Every line with the word "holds" in it should be extracted from the data that follows.

Stored items

━━━━━━━━━━━━━━━━━━━━━━━━━━━━━━

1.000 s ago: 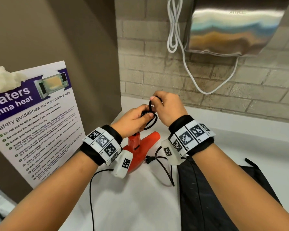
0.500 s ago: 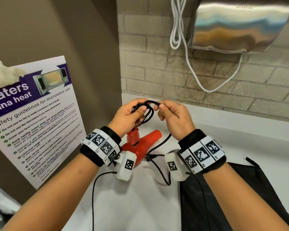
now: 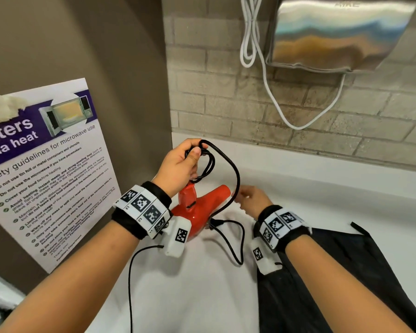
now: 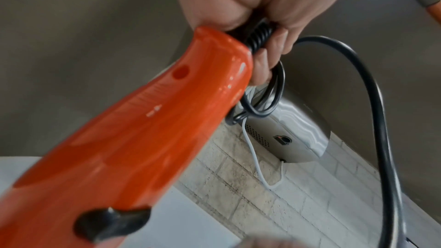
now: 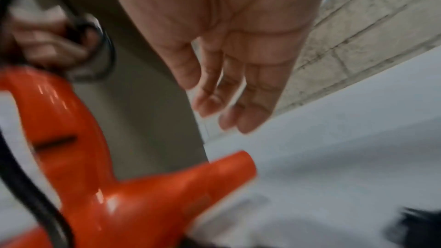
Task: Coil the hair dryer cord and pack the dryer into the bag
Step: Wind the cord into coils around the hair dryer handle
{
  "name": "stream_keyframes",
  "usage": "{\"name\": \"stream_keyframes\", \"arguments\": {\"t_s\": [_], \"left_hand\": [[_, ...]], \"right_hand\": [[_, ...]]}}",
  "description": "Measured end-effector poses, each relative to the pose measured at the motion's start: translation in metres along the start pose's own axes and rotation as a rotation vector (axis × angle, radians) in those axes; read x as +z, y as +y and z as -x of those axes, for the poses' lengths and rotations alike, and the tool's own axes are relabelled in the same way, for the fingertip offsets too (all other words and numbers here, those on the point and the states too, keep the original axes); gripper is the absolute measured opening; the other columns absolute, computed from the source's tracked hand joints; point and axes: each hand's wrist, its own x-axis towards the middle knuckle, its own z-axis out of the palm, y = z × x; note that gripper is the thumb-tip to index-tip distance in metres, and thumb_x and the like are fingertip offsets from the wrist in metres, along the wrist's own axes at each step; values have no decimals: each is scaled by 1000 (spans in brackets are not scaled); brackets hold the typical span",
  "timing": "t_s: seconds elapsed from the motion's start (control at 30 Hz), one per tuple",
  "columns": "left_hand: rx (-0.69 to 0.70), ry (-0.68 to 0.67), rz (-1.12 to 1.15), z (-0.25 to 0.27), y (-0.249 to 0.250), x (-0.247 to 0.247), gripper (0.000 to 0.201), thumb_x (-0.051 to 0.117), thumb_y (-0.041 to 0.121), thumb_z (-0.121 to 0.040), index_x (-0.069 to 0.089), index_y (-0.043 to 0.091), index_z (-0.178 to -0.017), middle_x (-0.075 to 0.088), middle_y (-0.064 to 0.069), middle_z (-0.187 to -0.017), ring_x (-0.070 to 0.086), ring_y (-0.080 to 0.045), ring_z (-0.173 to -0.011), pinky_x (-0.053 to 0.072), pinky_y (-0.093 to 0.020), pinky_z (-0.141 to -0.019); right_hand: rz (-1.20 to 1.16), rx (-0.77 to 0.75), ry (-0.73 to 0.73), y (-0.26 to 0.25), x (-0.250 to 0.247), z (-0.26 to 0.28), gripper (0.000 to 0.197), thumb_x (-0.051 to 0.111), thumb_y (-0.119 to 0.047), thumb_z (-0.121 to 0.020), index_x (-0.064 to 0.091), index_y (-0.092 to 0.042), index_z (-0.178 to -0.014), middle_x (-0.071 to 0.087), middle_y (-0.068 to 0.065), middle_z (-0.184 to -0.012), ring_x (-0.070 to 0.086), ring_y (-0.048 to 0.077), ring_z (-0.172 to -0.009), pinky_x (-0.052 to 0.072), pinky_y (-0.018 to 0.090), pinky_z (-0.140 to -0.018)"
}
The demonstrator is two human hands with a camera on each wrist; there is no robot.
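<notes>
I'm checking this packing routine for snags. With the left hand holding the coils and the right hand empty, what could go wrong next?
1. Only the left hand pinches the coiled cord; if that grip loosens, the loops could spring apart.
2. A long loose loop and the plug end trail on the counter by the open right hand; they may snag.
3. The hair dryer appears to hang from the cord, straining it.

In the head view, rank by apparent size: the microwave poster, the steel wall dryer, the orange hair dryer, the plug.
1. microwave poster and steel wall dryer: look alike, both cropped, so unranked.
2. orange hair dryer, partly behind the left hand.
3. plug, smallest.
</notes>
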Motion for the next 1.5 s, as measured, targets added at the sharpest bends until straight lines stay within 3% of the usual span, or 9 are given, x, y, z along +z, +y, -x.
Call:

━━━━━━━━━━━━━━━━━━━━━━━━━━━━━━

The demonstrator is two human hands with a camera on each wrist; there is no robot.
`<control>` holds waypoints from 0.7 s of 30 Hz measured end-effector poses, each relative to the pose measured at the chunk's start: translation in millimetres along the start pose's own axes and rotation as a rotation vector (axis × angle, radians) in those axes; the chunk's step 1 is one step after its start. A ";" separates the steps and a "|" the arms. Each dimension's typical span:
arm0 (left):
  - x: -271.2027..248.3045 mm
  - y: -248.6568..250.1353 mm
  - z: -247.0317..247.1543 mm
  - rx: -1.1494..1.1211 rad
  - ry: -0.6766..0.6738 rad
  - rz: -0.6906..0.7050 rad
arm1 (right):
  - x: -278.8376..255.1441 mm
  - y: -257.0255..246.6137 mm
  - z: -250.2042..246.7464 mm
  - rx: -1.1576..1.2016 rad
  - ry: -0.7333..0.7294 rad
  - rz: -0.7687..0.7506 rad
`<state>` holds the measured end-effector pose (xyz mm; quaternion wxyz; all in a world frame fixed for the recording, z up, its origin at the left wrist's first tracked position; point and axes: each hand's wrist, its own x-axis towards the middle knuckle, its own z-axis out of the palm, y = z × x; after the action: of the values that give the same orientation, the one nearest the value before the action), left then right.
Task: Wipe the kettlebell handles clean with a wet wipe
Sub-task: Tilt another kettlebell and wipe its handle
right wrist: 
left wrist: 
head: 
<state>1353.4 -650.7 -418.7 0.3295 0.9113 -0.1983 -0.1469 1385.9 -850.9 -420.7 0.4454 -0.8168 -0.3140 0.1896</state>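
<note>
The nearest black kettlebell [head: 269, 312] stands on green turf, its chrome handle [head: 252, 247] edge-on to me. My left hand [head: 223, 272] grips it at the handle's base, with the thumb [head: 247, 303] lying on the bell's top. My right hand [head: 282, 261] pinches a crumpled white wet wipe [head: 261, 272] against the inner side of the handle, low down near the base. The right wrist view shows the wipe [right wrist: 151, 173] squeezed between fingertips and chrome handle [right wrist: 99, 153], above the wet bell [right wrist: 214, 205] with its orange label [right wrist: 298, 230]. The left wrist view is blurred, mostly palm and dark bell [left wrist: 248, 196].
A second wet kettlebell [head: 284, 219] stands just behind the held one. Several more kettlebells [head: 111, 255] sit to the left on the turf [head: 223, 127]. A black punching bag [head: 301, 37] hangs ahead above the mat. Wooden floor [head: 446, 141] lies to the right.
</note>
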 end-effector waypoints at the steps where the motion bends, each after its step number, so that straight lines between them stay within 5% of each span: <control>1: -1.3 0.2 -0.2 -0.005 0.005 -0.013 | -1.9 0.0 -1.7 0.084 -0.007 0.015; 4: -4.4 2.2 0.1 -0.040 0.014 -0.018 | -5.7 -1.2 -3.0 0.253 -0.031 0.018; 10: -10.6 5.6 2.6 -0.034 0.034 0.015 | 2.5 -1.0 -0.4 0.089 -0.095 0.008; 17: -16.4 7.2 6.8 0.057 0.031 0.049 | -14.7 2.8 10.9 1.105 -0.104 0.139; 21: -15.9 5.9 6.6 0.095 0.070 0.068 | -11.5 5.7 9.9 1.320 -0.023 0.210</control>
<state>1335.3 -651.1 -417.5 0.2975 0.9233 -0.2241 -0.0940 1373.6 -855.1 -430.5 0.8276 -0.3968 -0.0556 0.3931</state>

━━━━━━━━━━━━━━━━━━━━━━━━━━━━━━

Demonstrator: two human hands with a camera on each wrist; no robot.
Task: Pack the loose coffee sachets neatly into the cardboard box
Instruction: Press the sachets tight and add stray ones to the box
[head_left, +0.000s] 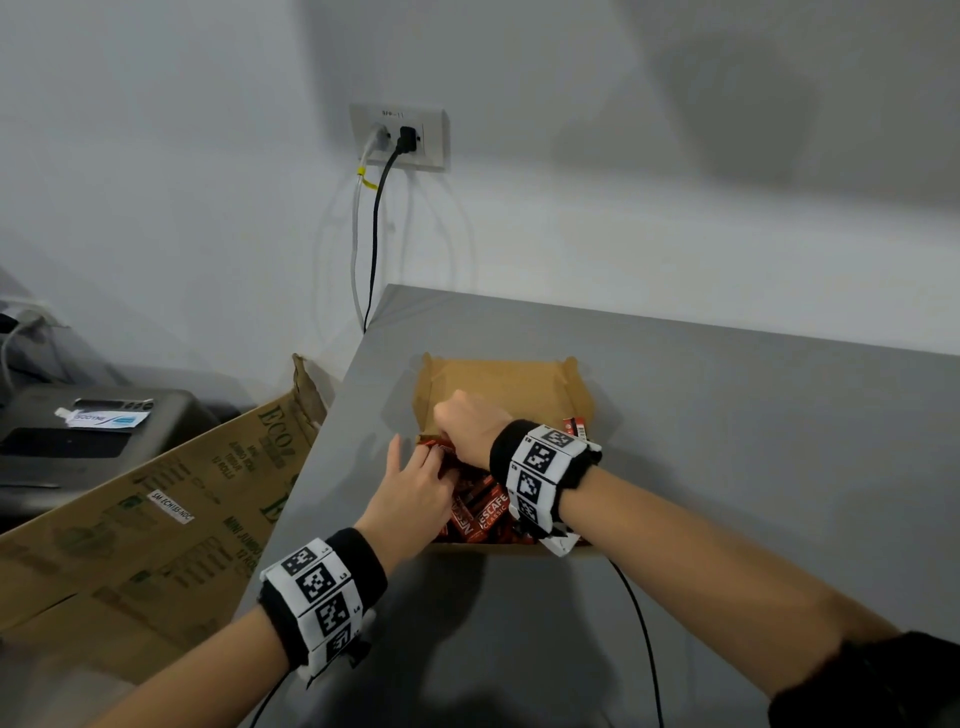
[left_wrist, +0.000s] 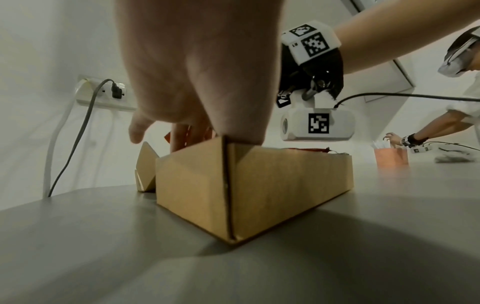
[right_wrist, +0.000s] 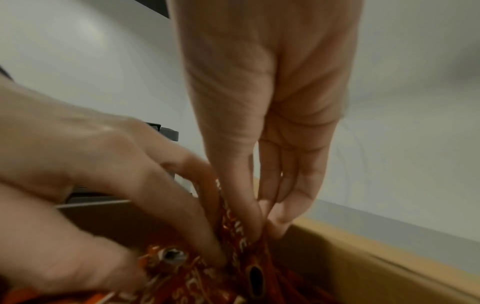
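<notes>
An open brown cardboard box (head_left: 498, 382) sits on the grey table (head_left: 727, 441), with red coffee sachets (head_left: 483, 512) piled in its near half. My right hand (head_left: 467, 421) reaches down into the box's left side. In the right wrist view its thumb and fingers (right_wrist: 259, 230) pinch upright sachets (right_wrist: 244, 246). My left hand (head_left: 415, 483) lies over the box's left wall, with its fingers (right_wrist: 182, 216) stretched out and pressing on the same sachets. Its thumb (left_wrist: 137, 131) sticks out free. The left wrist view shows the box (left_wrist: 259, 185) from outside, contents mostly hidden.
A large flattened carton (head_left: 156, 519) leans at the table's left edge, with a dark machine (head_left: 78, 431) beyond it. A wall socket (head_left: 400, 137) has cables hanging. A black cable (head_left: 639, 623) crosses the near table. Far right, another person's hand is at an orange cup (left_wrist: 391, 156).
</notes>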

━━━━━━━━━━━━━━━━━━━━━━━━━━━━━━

### Reply
`<control>` holds waypoints from 0.7 s of 30 Hz measured end-effector poses, each relative to the pose measured at the chunk's start: translation in millimetres along the start pose's own axes and rotation as a rotation vector (axis × angle, radians) in those axes; the chunk's step 1 is one step after its start. A ";" separates the steps and a "|" the arms. Each dimension's typical span:
`<state>` holds the measured end-effector pose (xyz mm; quaternion wxyz; all in a world frame fixed for the recording, z up, its origin at the left wrist's first tracked position; point and axes: each hand's wrist, its own x-axis towards the middle knuckle, its own z-axis out of the palm, y = z × x; after the action: of the values that give the same orientation, the one nearest the value before the action), left then right.

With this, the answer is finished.